Go through the listing below and output it word for word.

▬▬▬

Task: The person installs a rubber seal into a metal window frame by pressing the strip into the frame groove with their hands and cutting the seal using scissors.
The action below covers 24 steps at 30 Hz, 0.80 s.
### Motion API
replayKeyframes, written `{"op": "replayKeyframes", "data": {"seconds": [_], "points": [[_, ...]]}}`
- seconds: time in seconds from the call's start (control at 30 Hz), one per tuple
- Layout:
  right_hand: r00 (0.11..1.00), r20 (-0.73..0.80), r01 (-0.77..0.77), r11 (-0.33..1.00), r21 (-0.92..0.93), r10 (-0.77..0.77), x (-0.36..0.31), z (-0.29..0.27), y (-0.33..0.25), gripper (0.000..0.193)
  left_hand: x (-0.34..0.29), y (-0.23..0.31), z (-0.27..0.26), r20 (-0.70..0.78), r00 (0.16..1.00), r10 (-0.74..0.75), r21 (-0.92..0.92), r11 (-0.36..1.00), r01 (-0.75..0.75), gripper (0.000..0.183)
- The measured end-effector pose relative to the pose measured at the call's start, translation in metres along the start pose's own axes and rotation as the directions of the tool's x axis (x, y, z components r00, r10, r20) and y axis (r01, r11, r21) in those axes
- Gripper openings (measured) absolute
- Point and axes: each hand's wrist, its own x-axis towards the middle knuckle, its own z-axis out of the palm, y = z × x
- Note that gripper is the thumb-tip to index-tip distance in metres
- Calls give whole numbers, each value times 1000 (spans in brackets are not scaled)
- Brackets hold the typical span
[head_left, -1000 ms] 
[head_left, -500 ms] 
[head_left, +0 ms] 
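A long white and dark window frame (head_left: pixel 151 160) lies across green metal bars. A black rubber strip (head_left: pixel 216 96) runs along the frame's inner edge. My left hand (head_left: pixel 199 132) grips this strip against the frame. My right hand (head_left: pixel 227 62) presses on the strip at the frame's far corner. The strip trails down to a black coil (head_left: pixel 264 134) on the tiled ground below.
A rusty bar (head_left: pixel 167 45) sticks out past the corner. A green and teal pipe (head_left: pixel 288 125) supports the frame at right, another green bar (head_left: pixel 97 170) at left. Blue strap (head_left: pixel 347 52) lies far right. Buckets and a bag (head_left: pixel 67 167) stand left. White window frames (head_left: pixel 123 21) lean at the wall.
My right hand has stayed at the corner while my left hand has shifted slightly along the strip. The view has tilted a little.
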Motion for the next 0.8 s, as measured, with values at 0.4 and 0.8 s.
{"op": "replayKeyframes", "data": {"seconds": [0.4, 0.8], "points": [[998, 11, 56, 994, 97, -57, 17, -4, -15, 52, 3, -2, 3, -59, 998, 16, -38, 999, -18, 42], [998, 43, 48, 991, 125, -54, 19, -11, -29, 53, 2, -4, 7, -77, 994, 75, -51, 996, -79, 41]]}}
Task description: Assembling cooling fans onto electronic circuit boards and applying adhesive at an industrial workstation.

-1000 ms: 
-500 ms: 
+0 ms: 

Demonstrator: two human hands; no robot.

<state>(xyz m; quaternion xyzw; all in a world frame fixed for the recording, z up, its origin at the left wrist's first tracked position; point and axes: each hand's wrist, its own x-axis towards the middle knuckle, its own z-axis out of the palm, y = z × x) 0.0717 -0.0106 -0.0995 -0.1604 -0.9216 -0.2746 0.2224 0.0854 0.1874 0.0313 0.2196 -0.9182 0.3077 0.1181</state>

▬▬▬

* Exercise result *
Task: The person installs a rubber seal into a metal window frame by pressing the strip into the frame groove with their hands and cutting the seal using scissors.
The action below covers 24 steps at 30 Hz, 0.80 s.
### Motion API
replayKeyframes, written `{"op": "replayKeyframes", "data": {"seconds": [_], "points": [[_, ...]]}}`
- seconds: time in seconds from the call's start (control at 30 Hz), one per tuple
- Layout:
  right_hand: r00 (0.11..1.00), r20 (-0.73..0.80), r01 (-0.77..0.77), r11 (-0.33..1.00), r21 (-0.92..0.93), r10 (-0.77..0.77), x (-0.36..0.31), z (-0.29..0.27), y (-0.33..0.25), gripper (0.000..0.193)
  left_hand: x (-0.34..0.29), y (-0.23..0.31), z (-0.27..0.26), r20 (-0.70..0.78), r00 (0.16..1.00), r10 (-0.74..0.75), r21 (-0.92..0.92), r11 (-0.36..1.00), r01 (-0.75..0.75), gripper (0.000..0.183)
- The measured end-effector pose relative to the pose measured at the call's start, translation in metres along the start pose's own axes and rotation as the directions of the tool's x axis (x, y, z components r00, r10, r20) and y axis (r01, r11, r21) in those axes
- Gripper openings (measured) absolute
- Point and axes: each hand's wrist, its own x-axis towards the middle knuckle, its own z-axis out of the palm, y = z × x
- Note that gripper is the thumb-tip to index-tip distance in metres
- Calls give whole numbers, each value times 1000 (spans in brackets are not scaled)
- Brackets hold the typical span
[head_left, -1000 ms] 
[head_left, -500 ms] 
[head_left, +0 ms] 
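A long white and dark window frame (head_left: pixel 151 160) lies across green metal bars. A black rubber strip (head_left: pixel 216 96) runs along the frame's inner edge. My left hand (head_left: pixel 199 132) grips this strip against the frame. My right hand (head_left: pixel 227 62) presses on the strip at the frame's far corner. The strip trails down to a black coil (head_left: pixel 264 134) on the tiled ground below.
A rusty bar (head_left: pixel 167 45) sticks out past the corner. A green and teal pipe (head_left: pixel 288 125) supports the frame at right, another green bar (head_left: pixel 97 170) at left. Blue strap (head_left: pixel 347 52) lies far right. Buckets and a bag (head_left: pixel 67 167) stand left. White window frames (head_left: pixel 123 21) lean at the wall.
My right hand has stayed at the corner while my left hand has shifted slightly along the strip. The view has tilted a little.
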Motion for the next 0.8 s, as measured, with values at 0.4 and 0.8 s.
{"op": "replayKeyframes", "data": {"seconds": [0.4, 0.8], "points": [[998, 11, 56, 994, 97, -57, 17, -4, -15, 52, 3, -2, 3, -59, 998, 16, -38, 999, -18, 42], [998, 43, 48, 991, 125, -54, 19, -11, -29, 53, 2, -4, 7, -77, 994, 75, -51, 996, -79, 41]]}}
Task description: Assembling cooling fans onto electronic circuit boards and applying adhesive at an industrial workstation.

-1000 ms: 
-500 ms: 
+0 ms: 

Demonstrator: two human hands; no robot.

<state>(xyz m; quaternion xyzw; all in a world frame fixed for the recording, z up, its origin at the left wrist's first tracked position; point and axes: each hand's wrist, its own x-axis towards the middle knuckle, its own z-axis out of the palm, y = z × x) 0.0717 -0.0106 -0.0995 -0.1604 -0.9216 -0.2746 0.2224 0.0854 0.1874 0.0313 0.2196 -0.9182 0.3077 0.1181</state>

This concludes the response to the exercise.